Here Captain Orme burst out laughing, and remarked, “It is easy to see why you are not altogether popular in the antiquarian world, Higgs. Your methods of controversy are those of a savage with a stone axe.”
“If you only open your mouth to show your ignorance, Oliver, you had better keep it shut. The men who carried stone axes had advanced far beyond the state of savagery. But I suggest that you had better give Doctor Adams a chance of telling his story, after which you can criticize.”
“Perhaps Captain Orme does not wish to be bored with it,” I said, whereon he answered at once:
“On the contrary, I should like to hear it very much—that is, if you are willing to confide in me as well as in Higgs.”
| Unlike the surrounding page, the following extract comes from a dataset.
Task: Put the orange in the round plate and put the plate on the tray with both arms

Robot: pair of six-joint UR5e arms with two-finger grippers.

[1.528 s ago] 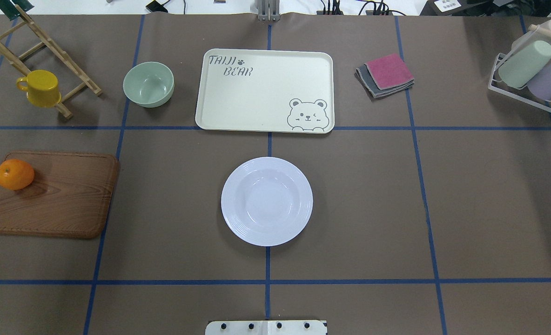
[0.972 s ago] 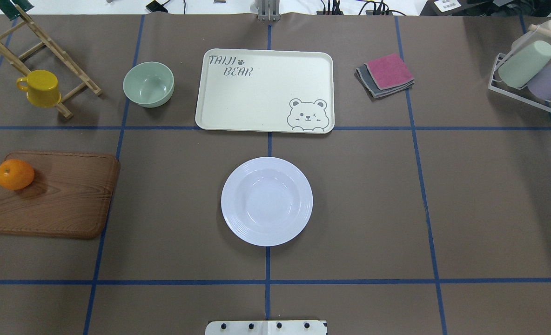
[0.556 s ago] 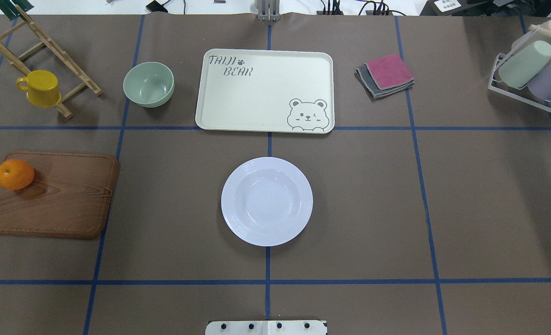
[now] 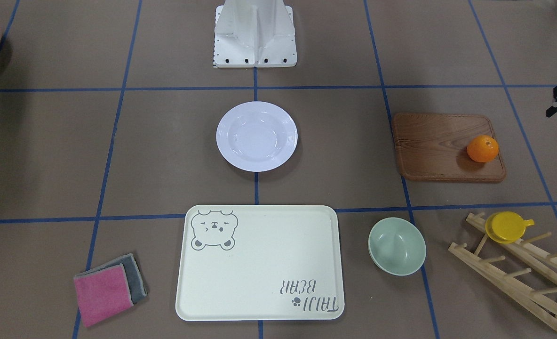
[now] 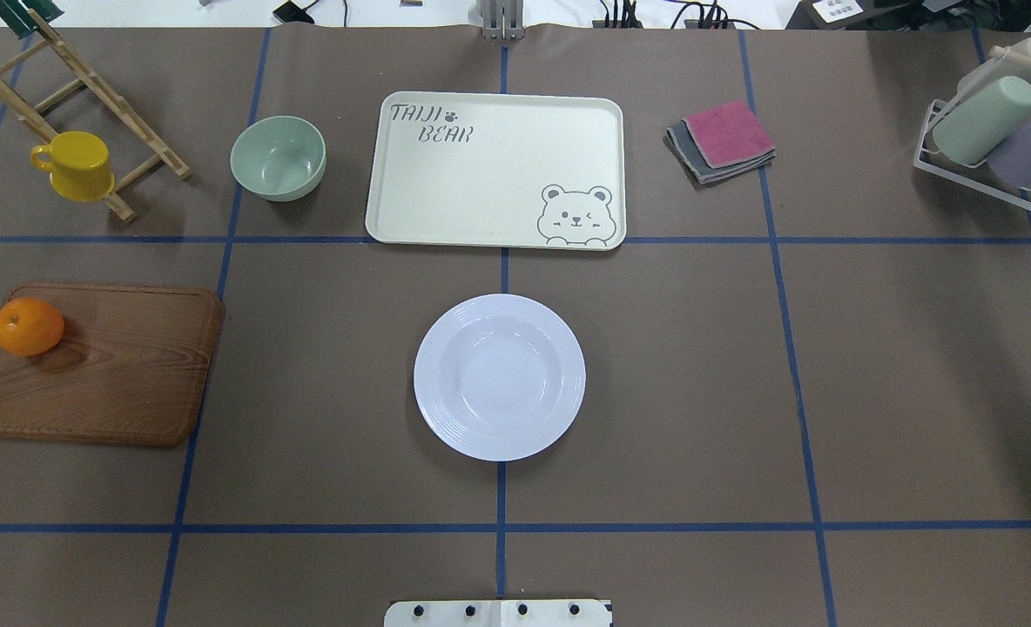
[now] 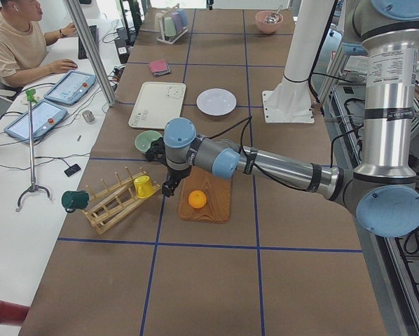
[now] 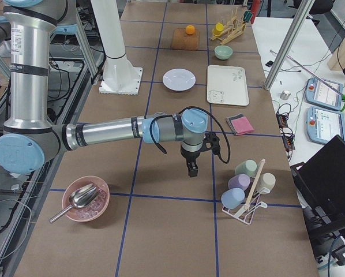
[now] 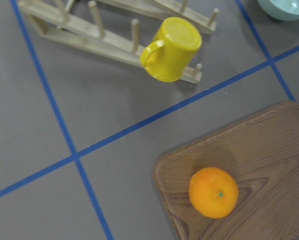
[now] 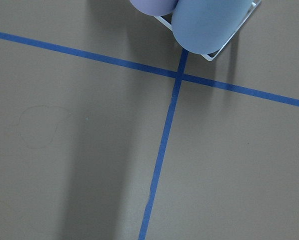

I reflected a moment, since, to tell the truth, for sundry reasons, my intention had been to trust no one except the Professor, whom I knew to be as faithful as he is rough. Yet some instinct prompted me to make an exception in favour of this Captain Orme. I liked the man; there was something about those brown eyes of his that appealed to me. Also it struck me as odd that he should happen to be present on this occasion, for I have always held that there is nothing casual or accidental in the world; that even the most trivial circumstances are either ordained, or the result of the workings of some inexorable law whereof the end is known by whatever power may direct our steps, though it be not yet declared.
“Certainly I am willing,” I answered; “your face and your friendship with the Professor are passport enough for me. Only I must ask you to give me your word of honour that without my leave you will repeat nothing of what I am about to tell you.”
“Of course,” he answered, whereon Higgs broke in:
“There, that will do; you don’t want us both to kiss the Book, do you? Who sold you that ring, and where have you been for the last dozen years, and whence do you come now?”
“I have been a prisoner of the Khalifa’s among other things. I had five years of that entertainment of which my back would give some evidence if I were to strip. I think I am about the only man who never embraced Islam whom they allowed to live, and that was because I am a doctor, and, therefore, a useful person. The rest of the time I have spent wandering about the North African deserts looking for my son, Roderick. You remember the boy, or should, for you are his godfather, and I used to send you photographs of him as a little chap.”
“Of course, of course,” said the Professor in a new tone; “I came across a Christmas letter from him the other day. But, my dear Adams, what happened? I never heard.”